▶ [Required action] An exact reproduction of the lines below, from the first through the one with "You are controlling", is the whole answer; pictures have no place in it.

(Stored items from a collection)

▶

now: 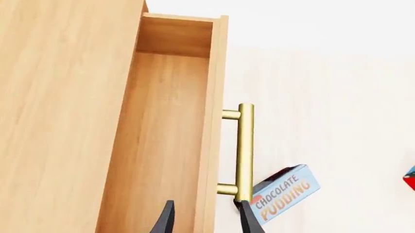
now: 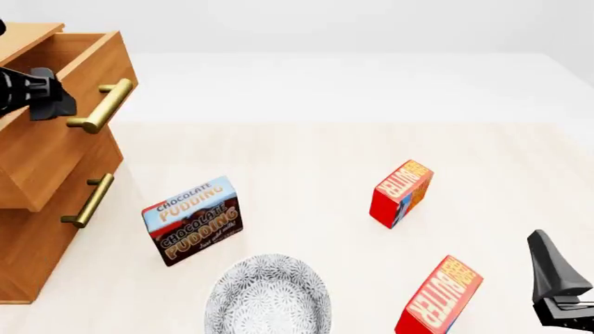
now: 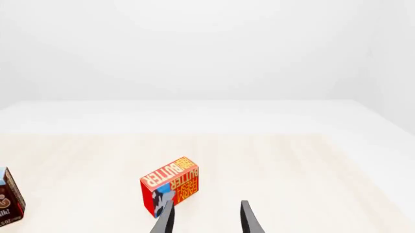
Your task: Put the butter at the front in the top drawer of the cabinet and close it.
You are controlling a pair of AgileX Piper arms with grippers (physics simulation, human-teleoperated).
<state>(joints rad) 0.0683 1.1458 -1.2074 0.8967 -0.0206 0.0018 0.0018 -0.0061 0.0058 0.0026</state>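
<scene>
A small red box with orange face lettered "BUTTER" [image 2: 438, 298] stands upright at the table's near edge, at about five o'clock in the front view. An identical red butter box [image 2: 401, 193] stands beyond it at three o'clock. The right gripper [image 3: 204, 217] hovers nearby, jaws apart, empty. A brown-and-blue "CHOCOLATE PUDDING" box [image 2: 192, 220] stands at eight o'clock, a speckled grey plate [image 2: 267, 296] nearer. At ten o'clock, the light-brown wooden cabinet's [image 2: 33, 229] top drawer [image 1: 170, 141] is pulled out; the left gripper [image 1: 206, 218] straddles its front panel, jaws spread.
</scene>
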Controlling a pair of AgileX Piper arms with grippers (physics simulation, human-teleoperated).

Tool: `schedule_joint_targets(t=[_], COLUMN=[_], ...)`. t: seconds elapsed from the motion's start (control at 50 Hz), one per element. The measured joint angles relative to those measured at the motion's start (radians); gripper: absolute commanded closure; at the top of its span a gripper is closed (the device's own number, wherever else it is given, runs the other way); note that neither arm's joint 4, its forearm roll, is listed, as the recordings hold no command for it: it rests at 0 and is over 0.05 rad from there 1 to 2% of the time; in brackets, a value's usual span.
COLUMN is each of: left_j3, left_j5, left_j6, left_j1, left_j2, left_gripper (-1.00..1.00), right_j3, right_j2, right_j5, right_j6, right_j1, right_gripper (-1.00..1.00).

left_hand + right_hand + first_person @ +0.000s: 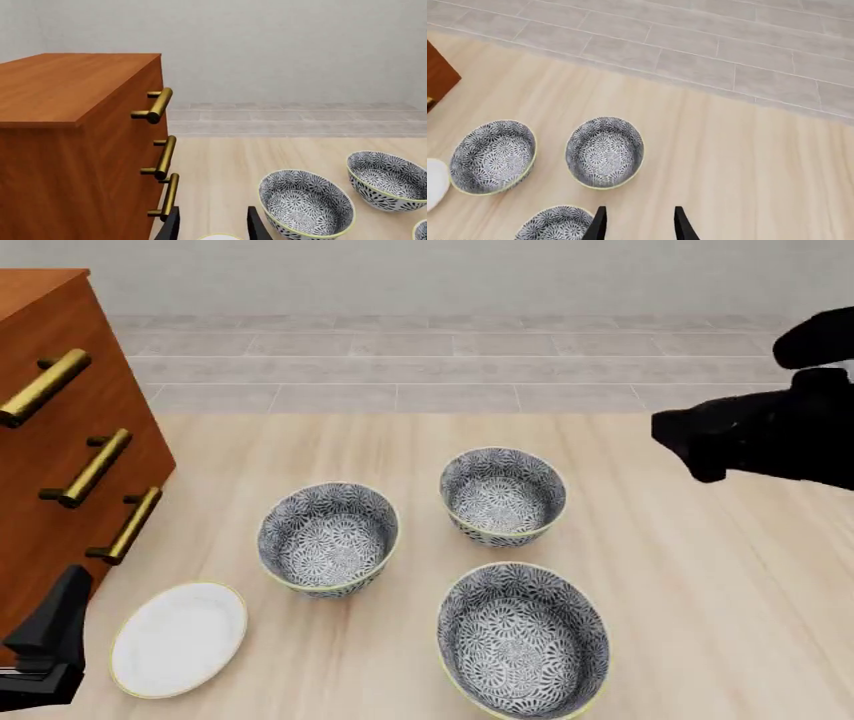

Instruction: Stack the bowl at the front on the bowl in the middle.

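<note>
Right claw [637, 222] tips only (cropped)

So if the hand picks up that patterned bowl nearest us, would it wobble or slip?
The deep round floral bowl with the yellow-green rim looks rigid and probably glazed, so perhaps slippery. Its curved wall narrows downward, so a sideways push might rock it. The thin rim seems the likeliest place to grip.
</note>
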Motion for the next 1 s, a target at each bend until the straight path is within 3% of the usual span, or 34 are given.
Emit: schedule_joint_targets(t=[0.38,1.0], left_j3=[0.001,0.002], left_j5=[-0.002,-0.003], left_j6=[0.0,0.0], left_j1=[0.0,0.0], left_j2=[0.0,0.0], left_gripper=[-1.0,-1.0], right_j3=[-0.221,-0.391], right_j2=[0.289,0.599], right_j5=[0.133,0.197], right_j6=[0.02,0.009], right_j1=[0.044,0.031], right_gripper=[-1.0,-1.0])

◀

▶ [Response below]
now: 
now: 
now: 
Your task: Put the butter at the front in the top drawer of the cabinet and close it.
You are controlling a pair of AgileX Piper arms with grippers (physics simulation, human-teleoperated).

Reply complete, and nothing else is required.